A ironia de que o acusador é um dos responsáveis pela catastrófica invasão do Iraque só é superada por seu atrevimento. O artigo provocou uma avalanche de reações recordando os muitos e trágicos erros de Cheney: “Não há dúvidas de que Saddam possui armas de destruição em massa”. “Seremos recebidos como libertadores”. “Não precisaremos deixar muitos soldados no Iraque depois da invasão”. “Sunitas, xiitas e curdos viverão harmonicamente em uma democracia”. “Os extremistas da região se verão obrigados a repensar sua estratégia de jihad”. Essas frases, entre tantas outras. É óbvio que o artigo tem mais intenção de influenciar a política interna dos Estados Unidos do que a política para o Oriente Médio. Cheney se dirige “àqueles que já sabem” que Obama é um péssimo presidente, cujas decisões sempre se mostram erradas. Com isso, Cheney e sua filha se unem à extensa lista de pessoas que oferecem soluções para a situação na Síria e no Iraque, nas quais, segundo os críticos, o presidente e sua equipe não pensam, não entendem, não sabem executar ou, como diz Cheney, Obama rejeita porque está empenhado em destruir a influência de seu país.

O interessante das recomendações para resolver essa complicadíssima situação é ver que elas não só vêm dos republicanos como também de membros de seu partido. Uma das críticas mais comuns é a de que Obama não forneceu armas para a oposição síria que luta contra Bashar al-Assad. “Armar os moderados” é o “mantra” dos que acusam Obama de ter abandonado a Síria. Também o acusam de ter abandonado o Iraque: os críticos insistem em que Obama não deveria ter retirado todas as suas tropas e que, em vez disso, deveria ter deixado um contingente para enfrentar emergências militares. E o que recomendam fazer agora no Iraque? Atacar com drones o ISIS, que invade o Iraque a partir da Síria. Também propõem a deposição do primeiro-ministro xiita Nouri al-Maliki, substituindo-o por um líder menos sectário e que provenha do consenso entre os grupos sunitas, xiitas e curdos.

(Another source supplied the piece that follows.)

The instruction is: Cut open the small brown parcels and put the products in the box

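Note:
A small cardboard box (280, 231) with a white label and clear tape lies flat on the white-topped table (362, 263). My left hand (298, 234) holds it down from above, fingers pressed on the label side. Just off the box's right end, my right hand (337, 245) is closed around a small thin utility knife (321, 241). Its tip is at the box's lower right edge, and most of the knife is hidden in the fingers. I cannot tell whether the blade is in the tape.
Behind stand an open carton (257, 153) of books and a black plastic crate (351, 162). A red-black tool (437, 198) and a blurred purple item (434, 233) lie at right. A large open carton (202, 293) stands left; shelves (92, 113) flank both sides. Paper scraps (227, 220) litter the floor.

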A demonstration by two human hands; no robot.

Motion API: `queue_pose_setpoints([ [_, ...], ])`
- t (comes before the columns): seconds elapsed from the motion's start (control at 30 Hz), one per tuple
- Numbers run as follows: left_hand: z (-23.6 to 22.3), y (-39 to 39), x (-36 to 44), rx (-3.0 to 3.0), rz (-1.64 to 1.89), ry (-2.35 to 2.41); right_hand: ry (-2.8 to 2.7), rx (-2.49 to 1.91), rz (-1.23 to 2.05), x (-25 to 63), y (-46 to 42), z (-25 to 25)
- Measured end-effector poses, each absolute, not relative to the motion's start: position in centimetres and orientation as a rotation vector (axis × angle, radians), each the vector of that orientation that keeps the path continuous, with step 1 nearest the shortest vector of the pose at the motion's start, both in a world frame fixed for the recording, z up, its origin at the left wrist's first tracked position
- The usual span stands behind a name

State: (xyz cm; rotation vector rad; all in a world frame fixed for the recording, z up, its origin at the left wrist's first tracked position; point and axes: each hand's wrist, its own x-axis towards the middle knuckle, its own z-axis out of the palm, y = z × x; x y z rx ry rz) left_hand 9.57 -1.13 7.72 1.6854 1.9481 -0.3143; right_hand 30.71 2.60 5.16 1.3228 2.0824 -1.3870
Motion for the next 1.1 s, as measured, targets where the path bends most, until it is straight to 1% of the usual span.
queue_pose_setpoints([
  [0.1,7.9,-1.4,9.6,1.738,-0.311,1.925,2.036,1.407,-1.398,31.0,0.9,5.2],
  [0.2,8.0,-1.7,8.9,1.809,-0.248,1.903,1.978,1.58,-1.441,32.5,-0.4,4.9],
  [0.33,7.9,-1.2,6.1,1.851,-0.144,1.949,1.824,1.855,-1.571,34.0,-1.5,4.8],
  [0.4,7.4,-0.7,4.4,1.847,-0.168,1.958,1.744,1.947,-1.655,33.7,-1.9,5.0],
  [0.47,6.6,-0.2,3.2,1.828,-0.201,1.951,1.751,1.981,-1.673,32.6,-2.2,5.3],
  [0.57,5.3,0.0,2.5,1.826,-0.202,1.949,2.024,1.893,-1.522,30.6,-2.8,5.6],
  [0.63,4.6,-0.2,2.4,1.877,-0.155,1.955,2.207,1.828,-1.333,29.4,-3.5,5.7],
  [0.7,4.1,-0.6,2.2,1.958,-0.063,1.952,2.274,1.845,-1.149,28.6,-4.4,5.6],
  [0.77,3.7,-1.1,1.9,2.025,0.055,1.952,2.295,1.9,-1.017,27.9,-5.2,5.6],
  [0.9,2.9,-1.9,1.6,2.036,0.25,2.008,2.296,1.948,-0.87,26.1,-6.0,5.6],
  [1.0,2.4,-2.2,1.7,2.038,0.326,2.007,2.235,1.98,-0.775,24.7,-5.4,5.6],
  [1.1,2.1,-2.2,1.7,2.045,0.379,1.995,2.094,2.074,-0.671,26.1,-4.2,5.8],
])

O problema com essas recomendações é que elas são de um simplismo enorme e perigoso. E todas assumem que Obama e os Estados Unidos têm mais poder, recursos e conhecimento do que a experiência recente demonstrou reiteradamente.

“Armar os moderados da Síria” é pressupor que os EUA sabem quem são eles e podem garantir que as armas fornecidas não cairão em mãos inimigas. E isso, apesar de alguns membros do ISIS já terem sido vistos segurando armas que Washington havia enviado aos supostos moderados. Deixar tropas americanas no Iraque se mostrou inviável, uma vez que o Governo de Al-Maliki, sob pressão do Irã, se negou a permiti-lo. “Drones contra fanáticos” é outra ideia que está longe de ser uma solução mágica para problemas políticos que não se resolvem com robôs. É possível que se chegue a usá-los para deter o ISIS, mas, como se viu no Afeganistão, não resolvem o problema e criam outros. O mesmo vale para a proposta de tirar Al-Maliki do poder. É inevitável, mas sua saída não vai fazer desaparecer a endiabrada política entre as seitas e as tribos iraquianas. Segundo o humorista Borowitz, o único consenso que existe entre esses grupos é que Cheney se cale.

E não é má ideia que sejam mais contidos aqueles que têm soluções “óbvias” que assumem que o Governo dos Estados Unidos sabe tudo e pode tudo. Agir a partir dessa suposição é o que enfraqueceu a superpotência.